Uno degli aspetti più insidiosi di questo è il fatto che tali aspettative fissano degli obiettivi emozionali che sono allo stesso tempo difficili da raggiungere e difficili da abbandonare. I media forniscono un esempio di come venga esercitata una forte pressione sociale verso un modello di perfezione che è allo stesso tempo utopico e necessario. Quando non riusciamo a soddisfare queste aspettative, ci sentiamo dei falliti, e questo può condurci a fare delle attribuzioni negative su noi stessi (ad esempio, in termini di colpevolezza per una certa situazione). Tale riflessione negativa su noi stessi come risposta ad esperienze emotive negative aggrava ulteriormente queste emozioni (Moberly & Watkins, 2008; Nolen-Hoeksema, 2000).
Sebbene questo articolo fornisca un primo tentativo di verifica sperimentale della relazione esistente tra aspettative sociali ed emozioni in diverse culture, non prende in considerazione come le aspettative sociali possano variare a seconda del livello sociale di analisi (vedi modello ecologico di Bronfenbrenner (1987), che prevede Microsistema, Mesosistema, Esosistema e Macrosistema): un’ipotesi potrebbe essere che tali livelli esercitino una differente influenza nella interiorizzazione delle aspettative sociali.
Possiamo comunque concludere dicendo che nessuno è immune dalle aspettative sociali in quanto siamo cittadini che vivono all’interno di una comunità. Norme sociali non scritte regolano buona parte delle nostre interazioni con gli altri. Questo articolo propone un buon punto di riflessione per domandarci quanto le norme sociali interiorizzate modellino le emozioni che dovremmo provare e quelle che dovremmo esprimere. Non esistono emozioni di tipo A o B, emozioni buone o cattive, ma tutte hanno la stessa importanza per la sopravvivenza reale e sociale dell’essere umano.

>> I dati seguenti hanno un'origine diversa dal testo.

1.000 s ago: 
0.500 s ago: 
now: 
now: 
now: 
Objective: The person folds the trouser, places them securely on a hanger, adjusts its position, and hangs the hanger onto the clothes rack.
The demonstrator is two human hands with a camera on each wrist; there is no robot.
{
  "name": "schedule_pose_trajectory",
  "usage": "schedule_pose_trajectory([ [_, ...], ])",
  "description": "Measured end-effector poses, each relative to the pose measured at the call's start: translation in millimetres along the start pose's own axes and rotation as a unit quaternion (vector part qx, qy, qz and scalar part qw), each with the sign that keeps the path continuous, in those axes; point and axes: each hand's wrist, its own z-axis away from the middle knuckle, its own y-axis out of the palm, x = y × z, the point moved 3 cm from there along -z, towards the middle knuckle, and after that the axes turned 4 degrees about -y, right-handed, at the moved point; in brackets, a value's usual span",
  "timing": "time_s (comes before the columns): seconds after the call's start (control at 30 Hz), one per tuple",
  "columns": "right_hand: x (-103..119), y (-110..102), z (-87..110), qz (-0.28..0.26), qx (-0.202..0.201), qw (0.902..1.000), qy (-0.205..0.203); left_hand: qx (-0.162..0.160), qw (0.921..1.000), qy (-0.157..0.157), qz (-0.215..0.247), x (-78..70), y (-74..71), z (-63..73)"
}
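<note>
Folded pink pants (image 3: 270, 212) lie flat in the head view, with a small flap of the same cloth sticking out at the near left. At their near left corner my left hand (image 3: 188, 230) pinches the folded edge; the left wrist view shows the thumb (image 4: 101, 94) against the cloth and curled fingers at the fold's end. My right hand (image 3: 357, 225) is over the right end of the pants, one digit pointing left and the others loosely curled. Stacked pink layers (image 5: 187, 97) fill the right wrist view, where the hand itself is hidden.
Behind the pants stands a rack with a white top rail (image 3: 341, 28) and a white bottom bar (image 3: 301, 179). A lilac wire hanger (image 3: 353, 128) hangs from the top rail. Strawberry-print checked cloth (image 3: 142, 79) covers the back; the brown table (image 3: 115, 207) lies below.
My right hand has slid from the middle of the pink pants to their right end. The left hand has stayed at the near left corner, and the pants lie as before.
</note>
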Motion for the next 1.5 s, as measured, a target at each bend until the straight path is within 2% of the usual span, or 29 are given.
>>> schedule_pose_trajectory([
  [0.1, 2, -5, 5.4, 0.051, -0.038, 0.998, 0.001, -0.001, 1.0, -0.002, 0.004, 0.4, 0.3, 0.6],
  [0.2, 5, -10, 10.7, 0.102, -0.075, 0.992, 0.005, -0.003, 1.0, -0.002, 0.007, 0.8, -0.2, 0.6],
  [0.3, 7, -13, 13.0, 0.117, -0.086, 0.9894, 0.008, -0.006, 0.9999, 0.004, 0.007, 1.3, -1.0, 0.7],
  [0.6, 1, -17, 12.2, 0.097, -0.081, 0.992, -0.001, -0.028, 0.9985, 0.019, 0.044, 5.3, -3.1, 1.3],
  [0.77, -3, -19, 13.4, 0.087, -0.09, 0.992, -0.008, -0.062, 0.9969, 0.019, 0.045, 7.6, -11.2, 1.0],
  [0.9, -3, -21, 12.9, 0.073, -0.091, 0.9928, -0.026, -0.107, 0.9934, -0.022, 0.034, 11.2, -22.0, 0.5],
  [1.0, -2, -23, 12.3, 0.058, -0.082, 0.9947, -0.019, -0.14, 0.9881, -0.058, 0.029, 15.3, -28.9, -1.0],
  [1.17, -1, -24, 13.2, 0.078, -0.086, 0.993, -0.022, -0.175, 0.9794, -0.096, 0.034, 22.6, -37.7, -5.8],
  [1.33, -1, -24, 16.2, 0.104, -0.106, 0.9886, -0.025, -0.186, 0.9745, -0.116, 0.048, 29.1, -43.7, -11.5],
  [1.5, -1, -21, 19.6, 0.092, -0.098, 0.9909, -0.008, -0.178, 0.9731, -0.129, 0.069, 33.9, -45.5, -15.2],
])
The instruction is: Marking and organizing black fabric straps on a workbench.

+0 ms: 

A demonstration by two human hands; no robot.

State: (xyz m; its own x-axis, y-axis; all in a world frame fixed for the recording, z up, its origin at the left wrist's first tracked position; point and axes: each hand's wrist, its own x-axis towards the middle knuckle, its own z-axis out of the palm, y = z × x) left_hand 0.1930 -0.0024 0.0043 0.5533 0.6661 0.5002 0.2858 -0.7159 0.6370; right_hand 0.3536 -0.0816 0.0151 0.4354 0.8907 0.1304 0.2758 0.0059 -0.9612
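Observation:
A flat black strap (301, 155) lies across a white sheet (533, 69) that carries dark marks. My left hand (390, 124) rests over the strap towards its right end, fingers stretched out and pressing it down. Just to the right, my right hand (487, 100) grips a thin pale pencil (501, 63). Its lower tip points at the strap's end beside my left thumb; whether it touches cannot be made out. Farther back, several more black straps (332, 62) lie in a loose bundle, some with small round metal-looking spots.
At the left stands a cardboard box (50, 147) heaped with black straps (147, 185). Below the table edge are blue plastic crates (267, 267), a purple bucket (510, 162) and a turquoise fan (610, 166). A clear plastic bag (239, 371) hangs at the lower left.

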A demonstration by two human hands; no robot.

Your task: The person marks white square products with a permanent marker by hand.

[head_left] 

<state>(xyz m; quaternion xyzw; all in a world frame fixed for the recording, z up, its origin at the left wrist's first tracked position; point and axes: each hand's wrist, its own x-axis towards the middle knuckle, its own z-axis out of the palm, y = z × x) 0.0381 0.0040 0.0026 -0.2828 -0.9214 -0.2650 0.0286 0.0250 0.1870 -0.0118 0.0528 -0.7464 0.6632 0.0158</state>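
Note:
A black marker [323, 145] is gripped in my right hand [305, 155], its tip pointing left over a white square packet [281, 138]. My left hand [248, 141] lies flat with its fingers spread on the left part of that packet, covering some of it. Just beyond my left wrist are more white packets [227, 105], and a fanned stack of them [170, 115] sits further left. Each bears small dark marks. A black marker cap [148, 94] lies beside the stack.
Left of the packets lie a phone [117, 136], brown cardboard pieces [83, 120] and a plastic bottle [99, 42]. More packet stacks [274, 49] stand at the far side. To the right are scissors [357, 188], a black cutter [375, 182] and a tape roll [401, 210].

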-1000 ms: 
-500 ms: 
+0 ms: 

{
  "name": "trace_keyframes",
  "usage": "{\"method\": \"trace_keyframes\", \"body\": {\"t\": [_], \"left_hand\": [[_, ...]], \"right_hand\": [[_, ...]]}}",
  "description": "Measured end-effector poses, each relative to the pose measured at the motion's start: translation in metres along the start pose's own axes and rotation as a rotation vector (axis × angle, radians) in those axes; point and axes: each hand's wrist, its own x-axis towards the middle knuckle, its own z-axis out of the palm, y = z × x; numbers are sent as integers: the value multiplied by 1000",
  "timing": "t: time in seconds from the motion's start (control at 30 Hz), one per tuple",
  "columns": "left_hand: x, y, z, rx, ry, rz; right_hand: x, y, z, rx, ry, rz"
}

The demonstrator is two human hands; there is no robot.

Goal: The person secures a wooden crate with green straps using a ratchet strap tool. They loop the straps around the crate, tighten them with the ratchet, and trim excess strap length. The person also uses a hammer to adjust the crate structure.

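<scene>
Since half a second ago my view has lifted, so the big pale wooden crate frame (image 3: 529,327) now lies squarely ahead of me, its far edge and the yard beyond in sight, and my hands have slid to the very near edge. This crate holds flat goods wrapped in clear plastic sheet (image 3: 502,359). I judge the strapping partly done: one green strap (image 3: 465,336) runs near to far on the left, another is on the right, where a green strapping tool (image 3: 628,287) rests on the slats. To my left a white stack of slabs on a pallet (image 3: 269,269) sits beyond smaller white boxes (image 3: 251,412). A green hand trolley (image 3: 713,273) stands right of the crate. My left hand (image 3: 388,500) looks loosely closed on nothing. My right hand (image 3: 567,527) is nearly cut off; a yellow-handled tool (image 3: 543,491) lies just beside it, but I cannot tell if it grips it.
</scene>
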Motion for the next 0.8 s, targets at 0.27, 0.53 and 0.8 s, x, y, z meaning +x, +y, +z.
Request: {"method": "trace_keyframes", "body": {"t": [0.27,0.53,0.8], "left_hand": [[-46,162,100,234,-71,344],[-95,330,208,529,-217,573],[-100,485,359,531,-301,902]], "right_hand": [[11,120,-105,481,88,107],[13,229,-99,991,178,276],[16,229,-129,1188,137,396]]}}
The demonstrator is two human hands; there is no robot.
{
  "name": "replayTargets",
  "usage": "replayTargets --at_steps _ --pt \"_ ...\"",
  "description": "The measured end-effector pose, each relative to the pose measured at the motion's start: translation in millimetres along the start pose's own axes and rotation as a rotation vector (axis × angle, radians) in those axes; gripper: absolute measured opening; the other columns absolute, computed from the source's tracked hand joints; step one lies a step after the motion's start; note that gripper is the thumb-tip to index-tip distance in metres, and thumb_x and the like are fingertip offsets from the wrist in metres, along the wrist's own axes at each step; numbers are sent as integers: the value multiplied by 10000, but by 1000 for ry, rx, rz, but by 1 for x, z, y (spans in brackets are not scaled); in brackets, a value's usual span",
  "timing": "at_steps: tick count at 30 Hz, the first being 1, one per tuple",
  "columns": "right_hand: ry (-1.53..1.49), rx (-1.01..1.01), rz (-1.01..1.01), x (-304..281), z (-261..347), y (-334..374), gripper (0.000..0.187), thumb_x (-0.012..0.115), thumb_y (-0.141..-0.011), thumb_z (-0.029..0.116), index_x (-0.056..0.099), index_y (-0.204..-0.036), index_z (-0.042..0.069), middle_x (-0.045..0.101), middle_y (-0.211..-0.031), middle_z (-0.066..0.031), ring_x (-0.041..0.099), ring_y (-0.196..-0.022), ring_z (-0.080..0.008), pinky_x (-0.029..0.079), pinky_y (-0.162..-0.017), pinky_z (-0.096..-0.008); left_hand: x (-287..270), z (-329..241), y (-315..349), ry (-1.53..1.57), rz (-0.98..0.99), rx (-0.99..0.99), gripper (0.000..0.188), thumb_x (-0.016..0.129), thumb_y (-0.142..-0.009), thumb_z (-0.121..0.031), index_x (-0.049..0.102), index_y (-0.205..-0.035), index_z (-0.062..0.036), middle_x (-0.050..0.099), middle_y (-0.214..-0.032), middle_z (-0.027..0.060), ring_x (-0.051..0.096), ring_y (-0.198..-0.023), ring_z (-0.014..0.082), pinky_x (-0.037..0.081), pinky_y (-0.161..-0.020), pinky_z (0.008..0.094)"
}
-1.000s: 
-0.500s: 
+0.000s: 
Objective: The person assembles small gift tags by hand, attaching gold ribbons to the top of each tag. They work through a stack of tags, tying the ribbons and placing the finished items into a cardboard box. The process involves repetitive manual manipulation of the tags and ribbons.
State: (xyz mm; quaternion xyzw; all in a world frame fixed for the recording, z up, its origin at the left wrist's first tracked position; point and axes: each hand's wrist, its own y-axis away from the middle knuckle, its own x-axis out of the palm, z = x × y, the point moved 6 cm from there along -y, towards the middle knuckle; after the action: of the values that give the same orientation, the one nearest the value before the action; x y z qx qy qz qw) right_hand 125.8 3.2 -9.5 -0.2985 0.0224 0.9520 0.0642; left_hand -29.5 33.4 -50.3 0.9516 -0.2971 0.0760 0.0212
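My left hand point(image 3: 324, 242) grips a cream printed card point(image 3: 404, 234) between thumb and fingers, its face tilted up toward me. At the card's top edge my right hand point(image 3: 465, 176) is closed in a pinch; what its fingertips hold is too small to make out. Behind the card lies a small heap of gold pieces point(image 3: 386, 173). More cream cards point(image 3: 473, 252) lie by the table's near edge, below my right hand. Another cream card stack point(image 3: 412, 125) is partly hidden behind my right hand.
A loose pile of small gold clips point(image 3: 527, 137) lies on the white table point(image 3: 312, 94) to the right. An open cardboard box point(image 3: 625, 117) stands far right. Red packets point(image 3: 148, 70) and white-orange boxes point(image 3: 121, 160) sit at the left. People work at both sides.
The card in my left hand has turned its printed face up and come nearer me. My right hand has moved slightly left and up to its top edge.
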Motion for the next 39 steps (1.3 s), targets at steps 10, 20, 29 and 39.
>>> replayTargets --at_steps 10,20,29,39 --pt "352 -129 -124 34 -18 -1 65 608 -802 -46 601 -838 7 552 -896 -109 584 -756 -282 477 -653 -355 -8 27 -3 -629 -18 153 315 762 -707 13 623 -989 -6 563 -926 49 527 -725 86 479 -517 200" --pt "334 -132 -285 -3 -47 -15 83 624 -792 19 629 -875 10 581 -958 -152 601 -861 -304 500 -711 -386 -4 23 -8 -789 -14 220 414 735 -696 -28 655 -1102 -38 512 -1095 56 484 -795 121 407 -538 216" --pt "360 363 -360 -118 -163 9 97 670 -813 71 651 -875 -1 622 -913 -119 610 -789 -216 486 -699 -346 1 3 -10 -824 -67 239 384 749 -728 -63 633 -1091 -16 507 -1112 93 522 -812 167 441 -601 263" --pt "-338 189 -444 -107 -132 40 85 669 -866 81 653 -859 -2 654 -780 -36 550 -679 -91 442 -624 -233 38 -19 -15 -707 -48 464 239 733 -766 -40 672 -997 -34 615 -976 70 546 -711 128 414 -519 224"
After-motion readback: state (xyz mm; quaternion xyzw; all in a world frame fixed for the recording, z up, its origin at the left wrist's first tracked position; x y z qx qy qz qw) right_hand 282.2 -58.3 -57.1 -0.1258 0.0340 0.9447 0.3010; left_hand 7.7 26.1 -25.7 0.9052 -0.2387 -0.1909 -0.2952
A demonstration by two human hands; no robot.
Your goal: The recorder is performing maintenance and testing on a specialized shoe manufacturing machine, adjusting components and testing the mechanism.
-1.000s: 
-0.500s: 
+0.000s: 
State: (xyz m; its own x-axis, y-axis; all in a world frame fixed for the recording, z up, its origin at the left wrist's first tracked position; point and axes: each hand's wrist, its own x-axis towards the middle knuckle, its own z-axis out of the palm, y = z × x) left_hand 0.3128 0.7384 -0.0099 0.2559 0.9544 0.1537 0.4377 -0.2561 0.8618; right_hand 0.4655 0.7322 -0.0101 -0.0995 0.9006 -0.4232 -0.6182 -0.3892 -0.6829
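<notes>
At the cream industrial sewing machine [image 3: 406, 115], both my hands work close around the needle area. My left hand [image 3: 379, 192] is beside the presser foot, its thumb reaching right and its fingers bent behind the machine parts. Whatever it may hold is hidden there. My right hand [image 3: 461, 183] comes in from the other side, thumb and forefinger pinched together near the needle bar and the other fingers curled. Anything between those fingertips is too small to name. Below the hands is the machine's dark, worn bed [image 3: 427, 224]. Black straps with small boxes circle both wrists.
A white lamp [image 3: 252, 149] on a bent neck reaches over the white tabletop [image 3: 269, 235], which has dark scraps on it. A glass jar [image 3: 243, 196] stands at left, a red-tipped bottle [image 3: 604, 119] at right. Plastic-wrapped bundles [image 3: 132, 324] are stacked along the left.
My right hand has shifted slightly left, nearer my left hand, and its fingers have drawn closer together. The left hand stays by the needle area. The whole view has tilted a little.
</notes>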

Un po’ come provocazione ed un po’ come sfida verso noi stessi, proviamo invece a riflettere sui benefici che hanno portato (o che potrebbero portare) nella nostra vita le emozioni negative: pensiamo al loro potenziale creativo (Wilson, 2008), alla loro importanza nelle relazioni interpersonali (McNuilty, 2010) e al ruolo fondamentale che svolgono nella realizzazione di una vita ricca ed appagante (Hayes, Strosahl, & Wilson, 1999).